- [Exercise aim] Find every line in the records below that holds the word "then", and copy each one.

━━ Dataset extract ━━

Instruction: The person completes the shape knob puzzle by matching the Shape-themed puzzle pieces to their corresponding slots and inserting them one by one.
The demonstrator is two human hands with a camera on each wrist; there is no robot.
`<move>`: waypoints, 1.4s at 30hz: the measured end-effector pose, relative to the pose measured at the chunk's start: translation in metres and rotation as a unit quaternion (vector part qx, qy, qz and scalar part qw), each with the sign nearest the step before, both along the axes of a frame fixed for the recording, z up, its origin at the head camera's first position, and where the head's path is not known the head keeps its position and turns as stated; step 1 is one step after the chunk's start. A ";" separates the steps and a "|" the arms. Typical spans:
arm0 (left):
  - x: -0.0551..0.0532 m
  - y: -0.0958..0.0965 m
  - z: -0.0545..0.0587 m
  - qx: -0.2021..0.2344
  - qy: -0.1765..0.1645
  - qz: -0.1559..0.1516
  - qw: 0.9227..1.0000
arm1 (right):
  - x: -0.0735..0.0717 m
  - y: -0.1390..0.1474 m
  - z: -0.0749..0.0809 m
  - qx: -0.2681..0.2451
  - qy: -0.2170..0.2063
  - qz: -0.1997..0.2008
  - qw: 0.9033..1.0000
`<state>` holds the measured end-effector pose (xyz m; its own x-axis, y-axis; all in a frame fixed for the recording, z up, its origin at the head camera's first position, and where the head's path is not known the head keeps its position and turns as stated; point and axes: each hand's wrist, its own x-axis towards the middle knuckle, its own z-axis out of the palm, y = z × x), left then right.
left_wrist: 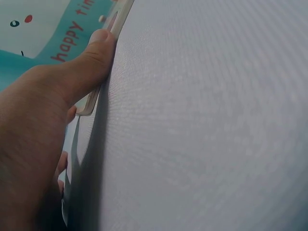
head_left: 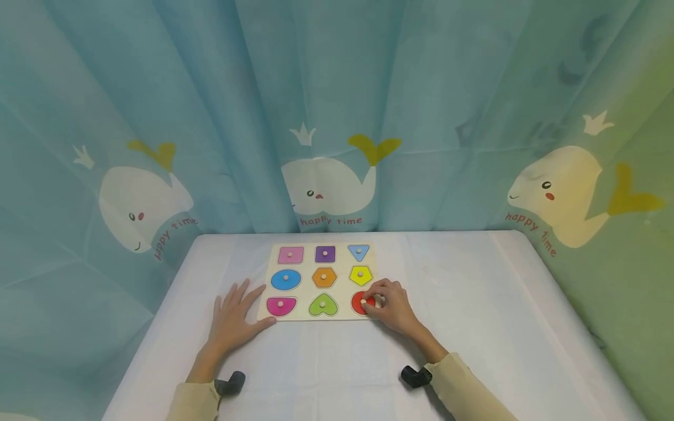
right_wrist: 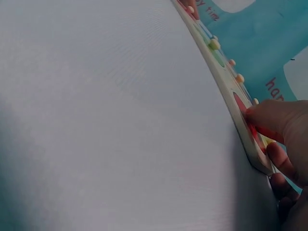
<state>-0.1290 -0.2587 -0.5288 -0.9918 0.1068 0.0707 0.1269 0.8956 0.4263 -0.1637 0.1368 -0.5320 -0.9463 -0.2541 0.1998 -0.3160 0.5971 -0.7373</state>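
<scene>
A pale wooden knob puzzle board (head_left: 305, 292) lies on the table with several coloured shapes in its recesses. My right hand (head_left: 396, 307) is at the lower right corner, thumb and index finger pinching the knob of the red round piece (head_left: 356, 303). In the right wrist view that red piece (right_wrist: 240, 104) appears in its recess, partly covered by the fingers. My left hand (head_left: 232, 320) rests at the board's left side with fingers spread. Its thumb touches the near left corner, beside the magenta half-round piece (head_left: 274, 309). The left wrist view shows the thumb (left_wrist: 91, 57) against the board's edge.
A white cloth covers the table (head_left: 316, 362). Behind and around it hangs a blue-green curtain (head_left: 437, 193) printed with whales. Each wrist bears a black camera, one on the left (head_left: 231, 383), one on the right (head_left: 416, 377).
</scene>
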 end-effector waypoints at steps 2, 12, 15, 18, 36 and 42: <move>-0.002 0.000 0.000 -0.002 -0.001 0.000 1.000 | -0.002 0.001 0.000 -0.006 -0.019 0.003 1.000; -0.010 -0.005 -0.007 -0.006 0.007 -0.003 1.000 | -0.010 0.002 -0.002 -0.017 -0.075 0.000 0.997; -0.012 -0.005 -0.010 -0.007 0.008 -0.003 1.000 | -0.010 0.002 -0.002 -0.018 -0.076 -0.001 0.997; -0.012 -0.005 -0.012 -0.004 0.007 -0.003 1.000 | -0.010 0.004 -0.002 -0.020 -0.080 -0.001 0.997; -0.026 -0.011 0.031 -0.041 0.072 -0.037 0.996 | -0.022 0.055 0.038 0.060 0.022 0.037 0.997; -0.031 -0.017 0.046 -0.073 0.203 -0.039 0.976 | -0.016 0.090 0.054 0.174 0.134 -0.012 0.976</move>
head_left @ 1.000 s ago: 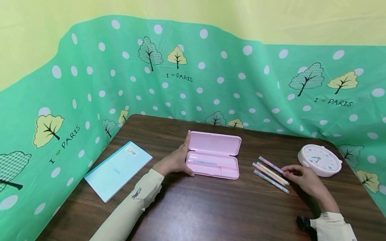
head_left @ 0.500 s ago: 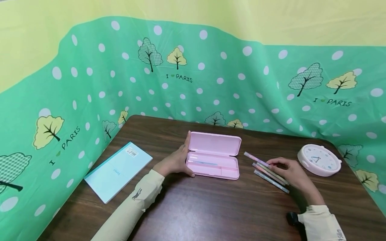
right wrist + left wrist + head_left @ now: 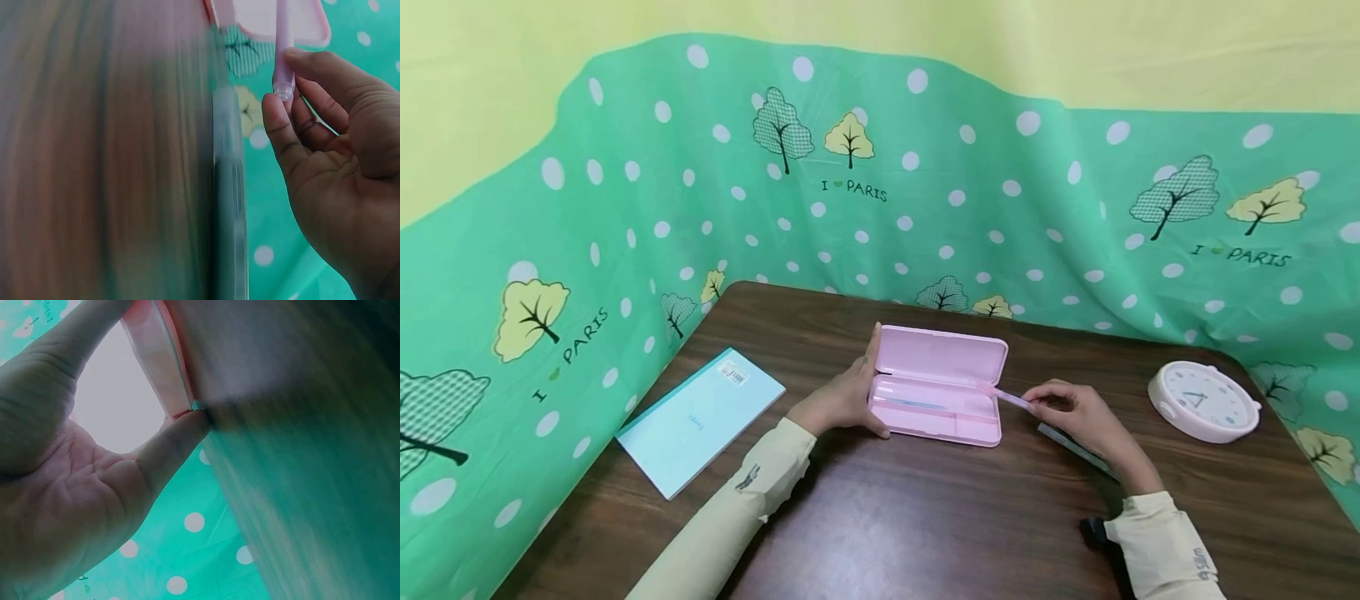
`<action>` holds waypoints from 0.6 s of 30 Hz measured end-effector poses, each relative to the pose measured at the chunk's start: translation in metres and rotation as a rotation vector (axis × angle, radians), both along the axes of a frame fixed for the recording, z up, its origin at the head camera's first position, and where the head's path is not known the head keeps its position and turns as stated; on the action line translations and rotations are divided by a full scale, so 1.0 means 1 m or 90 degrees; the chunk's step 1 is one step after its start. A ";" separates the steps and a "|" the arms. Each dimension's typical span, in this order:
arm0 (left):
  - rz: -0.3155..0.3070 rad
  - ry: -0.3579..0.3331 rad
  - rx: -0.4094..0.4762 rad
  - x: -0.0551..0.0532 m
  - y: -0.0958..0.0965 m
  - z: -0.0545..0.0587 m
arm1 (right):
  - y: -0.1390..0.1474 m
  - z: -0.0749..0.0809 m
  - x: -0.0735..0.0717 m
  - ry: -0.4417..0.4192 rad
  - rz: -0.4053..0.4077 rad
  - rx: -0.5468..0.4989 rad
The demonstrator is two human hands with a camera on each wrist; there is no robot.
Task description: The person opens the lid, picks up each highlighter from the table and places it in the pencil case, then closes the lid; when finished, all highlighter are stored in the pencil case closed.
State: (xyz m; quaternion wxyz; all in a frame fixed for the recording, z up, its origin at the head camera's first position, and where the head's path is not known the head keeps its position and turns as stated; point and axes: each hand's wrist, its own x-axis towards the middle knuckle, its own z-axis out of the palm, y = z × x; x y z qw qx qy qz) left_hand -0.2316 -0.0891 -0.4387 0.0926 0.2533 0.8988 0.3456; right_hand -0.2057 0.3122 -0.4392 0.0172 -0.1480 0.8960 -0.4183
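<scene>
The right hand (image 3: pixel 1082 421) pinches a purple pen (image 3: pixel 1011 398) near one end between its fingertips, with the other end pointing left over the right edge of an open pink pencil case (image 3: pixel 928 432). Whether that far end touches the case cannot be told. In the right wrist view, a clear tip shows on the pen's near end, just beyond the pinch.

The left hand (image 3: pixel 842 396) lies against the left end of the case, its thumb at the front corner and its fingers stretched up beside the lid (image 3: pixel 942 357); thumb and fingers are spread wide, and the left wrist view shows one fingertip touching a corner of the case.

The case sits on the dark wood-grain desk (image 3: pixel 880 525), with its lid raised at the back and its base divided by low walls. A slim light blue pen (image 3: pixel 913 404) lies lengthwise inside the base, toward the left. A grey pen (image 3: pixel 1078 452) rests slantwise on the desk, partly covered by the right hand.

A light blue notebook (image 3: pixel 700 425) lies to the left of the left arm. A round pale alarm clock (image 3: pixel 1204 402) lies face up at the far right. Green polka-dot cloth (image 3: pixel 940 225) with printed trees hangs behind.
</scene>
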 end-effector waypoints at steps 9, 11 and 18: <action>-0.013 0.005 0.008 -0.004 0.000 -0.005 | -0.028 -0.002 -0.011 -0.005 0.044 -0.025; -0.017 0.019 0.010 -0.009 -0.002 -0.011 | -0.033 -0.002 -0.013 0.004 0.052 -0.023; -0.003 -0.005 0.008 0.000 0.001 0.003 | -0.051 -0.006 -0.020 0.017 0.084 -0.038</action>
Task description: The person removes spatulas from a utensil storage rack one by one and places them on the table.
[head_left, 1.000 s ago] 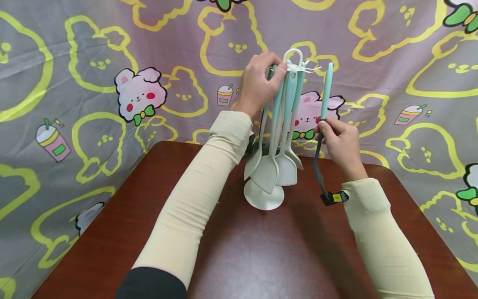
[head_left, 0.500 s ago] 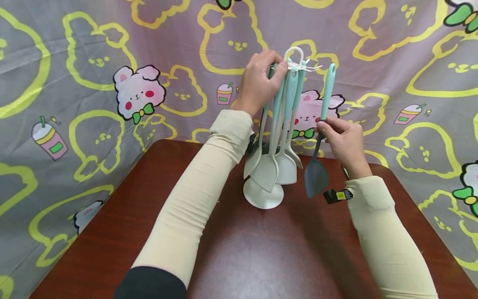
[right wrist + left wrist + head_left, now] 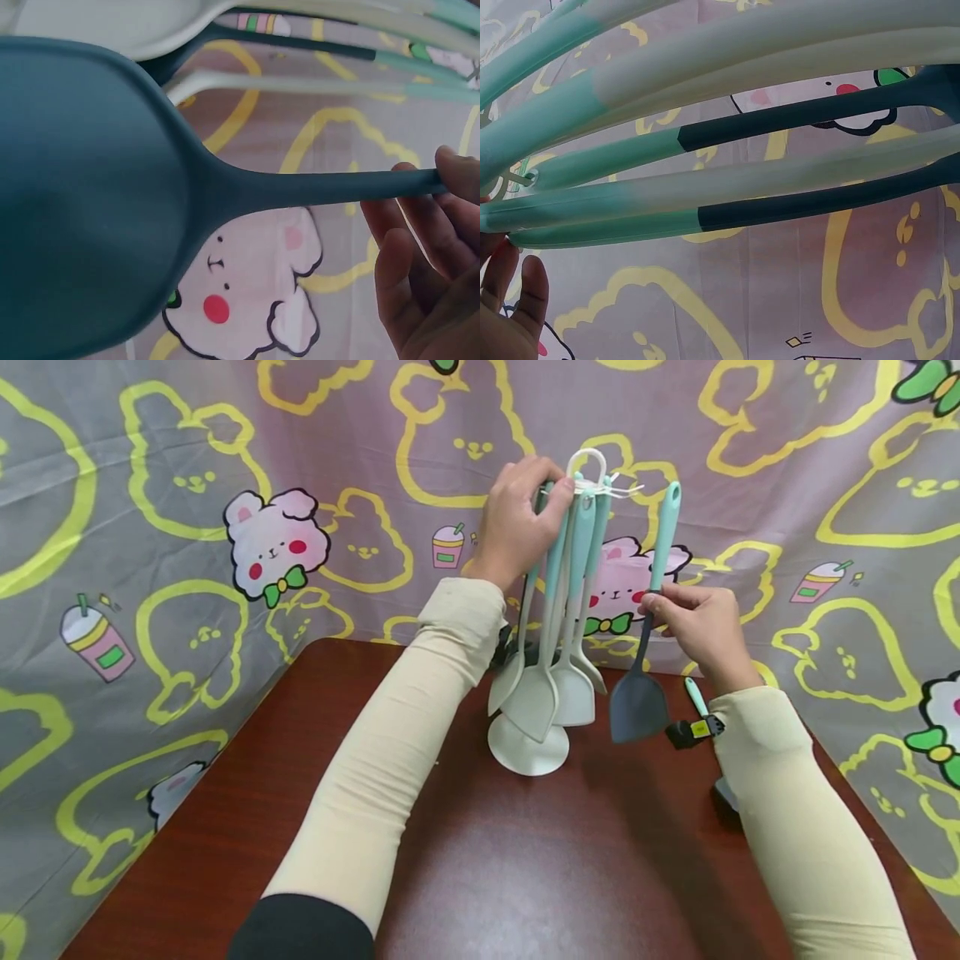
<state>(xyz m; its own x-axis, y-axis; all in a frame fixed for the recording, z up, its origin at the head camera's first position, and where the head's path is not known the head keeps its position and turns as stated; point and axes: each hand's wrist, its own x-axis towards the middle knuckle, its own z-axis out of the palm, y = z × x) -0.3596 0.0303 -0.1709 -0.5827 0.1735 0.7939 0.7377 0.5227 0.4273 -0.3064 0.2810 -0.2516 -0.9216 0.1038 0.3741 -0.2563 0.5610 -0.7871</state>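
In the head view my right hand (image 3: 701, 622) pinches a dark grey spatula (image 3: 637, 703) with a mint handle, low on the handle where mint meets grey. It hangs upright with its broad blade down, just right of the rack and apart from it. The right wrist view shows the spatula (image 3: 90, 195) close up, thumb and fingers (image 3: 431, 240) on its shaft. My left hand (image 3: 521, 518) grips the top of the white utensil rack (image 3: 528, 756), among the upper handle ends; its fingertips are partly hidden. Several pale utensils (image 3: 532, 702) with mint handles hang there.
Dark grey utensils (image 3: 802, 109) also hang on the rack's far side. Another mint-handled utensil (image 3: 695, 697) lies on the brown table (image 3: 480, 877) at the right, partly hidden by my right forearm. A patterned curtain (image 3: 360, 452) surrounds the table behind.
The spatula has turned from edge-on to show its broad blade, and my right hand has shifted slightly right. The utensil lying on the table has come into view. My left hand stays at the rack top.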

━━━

- [Reply to the task]
`<state>` holds the measured end-effector pose (xyz m; its own x-axis, y-axis; all in a frame fixed for the recording, z up, its origin at the head camera's first position, and where the head's path is not known the head keeps its position and turns as stated; point and axes: each hand's wrist, its own x-axis towards the middle knuckle, its own z-axis out of the palm, y = z × x), left then right.
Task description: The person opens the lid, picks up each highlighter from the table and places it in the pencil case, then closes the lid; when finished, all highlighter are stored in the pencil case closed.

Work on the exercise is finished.